Haben Sie manches Mal den Eindruck, Ihre Mitarbeiter zweifeln an Ihren Worten? Oder Ihre Kunden reagieren zurückhaltend auf Ihre Zusagen? Überprüfen Sie in solchen Situationen unbedingt Ihr Auftreten – oft gibt es hier dramatische Diskrepanzen zwischen Ihren verbalen und non-verbalen Signalen. Folge: Ihre Glaubwürdigkeit sinkt.

 

Verbale Signale und non-verbale Signale im Einklang

Glaubwürdig zu sein ist ein Attribut, das Sie als Führungskraft benötigen. Denn wer glaubwürdig ist,

  • dem wird Glauben geschenkt,
  • der gilt als zuverlässig,
  • der wird ernst genommen,
  • dem wird Vertrauen entgegengebracht,
  • dem wird sich anvertraut,
  • der gilt als rechtschaffen und ehrlich.

 

Kurzum: Solch einem Menschen wird gerne gefolgt.

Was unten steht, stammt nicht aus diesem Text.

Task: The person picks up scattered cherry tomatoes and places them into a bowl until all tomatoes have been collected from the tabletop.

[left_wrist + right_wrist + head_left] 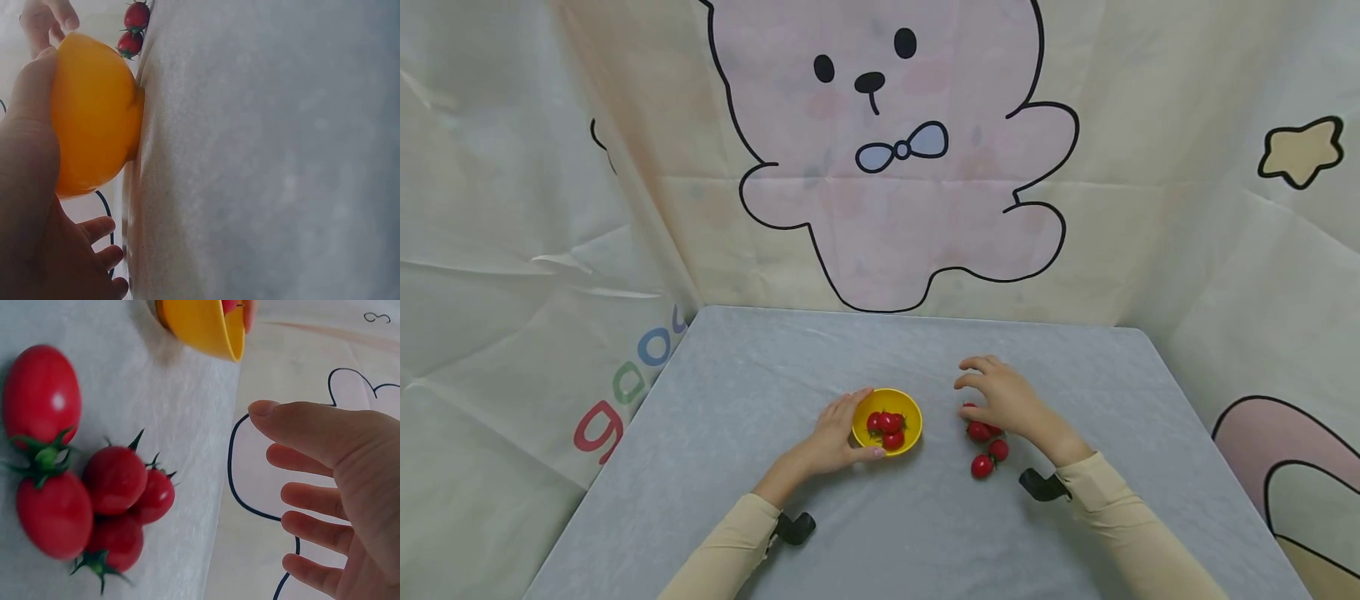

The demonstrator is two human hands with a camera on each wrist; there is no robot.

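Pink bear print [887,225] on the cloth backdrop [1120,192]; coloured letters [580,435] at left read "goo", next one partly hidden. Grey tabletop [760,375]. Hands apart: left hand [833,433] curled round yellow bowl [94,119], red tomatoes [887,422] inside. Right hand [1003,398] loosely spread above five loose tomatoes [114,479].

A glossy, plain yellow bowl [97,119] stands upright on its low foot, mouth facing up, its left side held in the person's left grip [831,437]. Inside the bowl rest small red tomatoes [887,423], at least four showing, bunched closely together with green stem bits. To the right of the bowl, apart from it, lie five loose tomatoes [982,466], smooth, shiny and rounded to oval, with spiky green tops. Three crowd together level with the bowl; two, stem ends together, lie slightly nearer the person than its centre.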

Allerdings ist es nicht so einfach, glaubwürdig zu wirken, da für ein glaubwürdiges Auftreten 3 Ebenen entscheidend sind:

  • Ebene 1: Ihre Worte und Aussagen
  • Ebene 2: Ihre Körpersprache, die non-verbalen Signale
  • Ebene 3: Ihre Taten, die den Worten folgen oder nicht folgen

 

Stimmen diese drei Ebenen nicht miteinander überein, leidet Ihre gesamte Glaubwürdigkeit.

 

Beispiel:

Ihr Mitarbeiter klopft bei Ihnen an und fragt „Haben Sie einen Moment Zeit? Es geht um die Analyse.“ Sie winken ihn mit den Worten „Selbstverständlich, setzen Sie sich“ ins Zimmer. Ihr Mitarbeiter folgt der Aufforderung und beginnt sofort mit seinen Ausführungen. Doch während Sie zuhören, wandert Ihr Blick immer öfters auf die Akten, die auf Ihrem Schreibtisch liegen und Sie beginnen sich auf Ihrem Chefsessel unruhig hin- und her zubewegen.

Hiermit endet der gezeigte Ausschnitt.